Tuesday’s session had a big tailwind behind it as the weaker-than-expected JOLTS – Job Openings Report for July and the Consumer Confidence Index for August sent Treasury yields sharply lower. The 2-yr note yield dropped 15 basis points to 4.91% and the 10-yr note yield fell nine basis points to 4.12%.
Briefly, the market took solace in the thought that the soft data, particularly the jobs data, would be regarded by the Fed as a basis not to raise the target range for the fed funds rate again. That view was corroborated by the fed funds futures market, which showed a sub-50% probability of another 25 basis points rate hike at the September, November, and December FOMC meetings.
Prior to the JOLTS and Consumer Confidence reports, the probability of a 25 basis points rate hike at the November meeting was 62.3%. Today it sits at 41.2% with another round of economic data helping to lower the rate-hike temperature.

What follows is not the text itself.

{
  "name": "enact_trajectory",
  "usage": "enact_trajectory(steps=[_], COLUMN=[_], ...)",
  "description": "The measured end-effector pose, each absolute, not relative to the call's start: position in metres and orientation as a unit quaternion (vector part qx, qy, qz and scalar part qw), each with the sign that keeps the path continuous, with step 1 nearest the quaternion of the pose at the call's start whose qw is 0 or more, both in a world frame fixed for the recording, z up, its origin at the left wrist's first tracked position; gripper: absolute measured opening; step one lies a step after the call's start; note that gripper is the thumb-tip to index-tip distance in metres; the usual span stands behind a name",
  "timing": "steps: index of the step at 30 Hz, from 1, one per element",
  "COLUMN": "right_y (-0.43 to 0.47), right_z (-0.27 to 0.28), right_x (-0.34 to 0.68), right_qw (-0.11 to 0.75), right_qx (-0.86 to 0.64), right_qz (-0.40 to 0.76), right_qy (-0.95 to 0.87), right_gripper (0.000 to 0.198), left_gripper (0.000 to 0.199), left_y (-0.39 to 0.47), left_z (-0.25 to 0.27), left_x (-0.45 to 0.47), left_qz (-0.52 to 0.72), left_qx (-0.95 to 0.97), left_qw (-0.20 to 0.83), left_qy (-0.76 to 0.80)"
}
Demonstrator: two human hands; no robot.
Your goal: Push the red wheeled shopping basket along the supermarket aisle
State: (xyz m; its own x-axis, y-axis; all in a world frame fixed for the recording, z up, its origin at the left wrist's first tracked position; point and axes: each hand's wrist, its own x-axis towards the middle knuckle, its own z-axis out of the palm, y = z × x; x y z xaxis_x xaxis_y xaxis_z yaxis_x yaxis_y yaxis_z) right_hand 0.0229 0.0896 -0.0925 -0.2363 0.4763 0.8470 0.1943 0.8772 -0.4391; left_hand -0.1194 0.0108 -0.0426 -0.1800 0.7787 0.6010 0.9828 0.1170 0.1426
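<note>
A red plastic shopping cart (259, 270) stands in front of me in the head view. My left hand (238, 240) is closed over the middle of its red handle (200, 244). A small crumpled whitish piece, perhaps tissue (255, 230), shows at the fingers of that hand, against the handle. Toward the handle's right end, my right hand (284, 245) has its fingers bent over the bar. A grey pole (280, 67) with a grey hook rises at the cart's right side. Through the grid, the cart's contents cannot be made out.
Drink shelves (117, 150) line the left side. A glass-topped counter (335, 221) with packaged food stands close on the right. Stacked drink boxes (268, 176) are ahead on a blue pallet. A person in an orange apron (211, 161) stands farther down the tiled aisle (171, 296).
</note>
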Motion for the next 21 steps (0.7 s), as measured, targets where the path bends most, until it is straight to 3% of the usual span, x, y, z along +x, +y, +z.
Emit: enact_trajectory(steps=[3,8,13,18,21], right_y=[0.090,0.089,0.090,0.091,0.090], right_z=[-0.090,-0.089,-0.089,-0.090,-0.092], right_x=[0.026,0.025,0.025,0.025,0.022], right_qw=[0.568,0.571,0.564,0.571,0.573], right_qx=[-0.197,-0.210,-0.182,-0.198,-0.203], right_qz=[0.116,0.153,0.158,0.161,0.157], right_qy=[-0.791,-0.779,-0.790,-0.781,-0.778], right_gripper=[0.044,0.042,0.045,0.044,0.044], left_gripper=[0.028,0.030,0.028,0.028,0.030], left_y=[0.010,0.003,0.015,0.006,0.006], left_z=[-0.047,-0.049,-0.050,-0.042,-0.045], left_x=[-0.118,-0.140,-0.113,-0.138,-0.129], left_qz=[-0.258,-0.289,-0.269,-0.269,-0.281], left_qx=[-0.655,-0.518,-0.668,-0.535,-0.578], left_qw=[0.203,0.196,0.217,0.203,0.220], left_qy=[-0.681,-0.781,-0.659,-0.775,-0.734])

The ADP Employment Change Report for August showed an estimated 177,000 jobs were added to private-sector payrolls (Briefing.com consensus 195,000), which is a sharp deceleration from the upwardly revised 371,000 jobs (from 324,000) reported for July.
The key takeaway from this report, however, was the softening in pay growth for job stayers to 5.9% year-over-year — the slowest since October 2021. The report noted that pay growth slowed for the first time in all 50 states and Washington, D.C.
The second estimate for Q2 GDP growth, meanwhile, was marked down to 2.1% (Briefing.com consensus 2.4%) from the advance estimate of 2.4%. The GDP Price Deflator also got marked down to 2.0% (Briefing.com consensus 2.2%) from the advance estimate of 2.2%. The PCE Price Index got revised lower to 2.5% from 2.6%, as did the core-PCE Price Index, which checked in at 3.7% versus the advance estimate of 3.8%.
The key takeaway from the report is that it fits the soft landing scenario; also, there were downward revisions to the inflation readings, which is something that will continue to drive the market’s belief that the Fed can refrain from another rate hike.
The 2-yr note yield, at 4.90% just before the GDP release, is at 4.85%, and the 10-yr note yield, at 4.15% just before the GDP release, is at 4.11%.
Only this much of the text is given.